PROVIDED MATERIAL
BEGIN

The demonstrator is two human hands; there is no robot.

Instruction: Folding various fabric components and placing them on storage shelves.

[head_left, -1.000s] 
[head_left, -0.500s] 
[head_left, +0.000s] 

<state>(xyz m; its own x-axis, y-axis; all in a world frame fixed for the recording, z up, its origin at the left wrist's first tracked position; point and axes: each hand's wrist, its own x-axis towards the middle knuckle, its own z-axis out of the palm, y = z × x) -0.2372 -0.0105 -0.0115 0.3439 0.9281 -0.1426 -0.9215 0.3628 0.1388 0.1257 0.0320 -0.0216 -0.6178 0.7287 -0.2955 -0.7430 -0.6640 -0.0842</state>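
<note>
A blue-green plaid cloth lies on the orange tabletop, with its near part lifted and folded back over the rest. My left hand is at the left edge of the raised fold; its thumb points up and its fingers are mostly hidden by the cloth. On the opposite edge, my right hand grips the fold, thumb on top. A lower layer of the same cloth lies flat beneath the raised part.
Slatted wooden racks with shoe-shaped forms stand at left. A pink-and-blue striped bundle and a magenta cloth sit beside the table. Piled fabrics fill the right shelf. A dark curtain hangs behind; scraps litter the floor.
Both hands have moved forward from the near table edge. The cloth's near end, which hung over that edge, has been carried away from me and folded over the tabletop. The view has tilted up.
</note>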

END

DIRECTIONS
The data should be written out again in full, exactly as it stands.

SOLUTION FOR THIS TASK
The demonstrator is two human hands; there is no robot.

Instruction: Folding various fabric components and placing them on storage shelves.

[head_left, -1.000s] 
[head_left, -0.500s] 
[head_left, +0.000s] 

<state>(xyz m; its own x-axis, y-axis; all in a world frame fixed for the recording, z up, its origin at the left wrist's first tracked position; point and axes: each hand's wrist, its own x-axis towards the middle knuckle, its own z-axis out of the palm, y = z × x) -0.2372 -0.0105 -0.0115 0.3439 0.9281 -0.1426 -0.9215 0.3628 0.1388 0.1257 0.0320 -0.0216 -0.6178 0.7287 -0.2955 -0.7430 -0.6640 -0.0842</state>
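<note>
A blue-green plaid cloth lies on the orange tabletop, with its near part lifted and folded back over the rest. My left hand is at the left edge of the raised fold; its thumb points up and its fingers are mostly hidden by the cloth. On the opposite edge, my right hand grips the fold, thumb on top. A lower layer of the same cloth lies flat beneath the raised part.
Slatted wooden racks with shoe-shaped forms stand at left. A pink-and-blue striped bundle and a magenta cloth sit beside the table. Piled fabrics fill the right shelf. A dark curtain hangs behind; scraps litter the floor.
Both hands have moved forward from the near table edge. The cloth's near end, which hung over that edge, has been carried away from me and folded over the tabletop. The view has tilted up.
</note>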

The requested output is complete.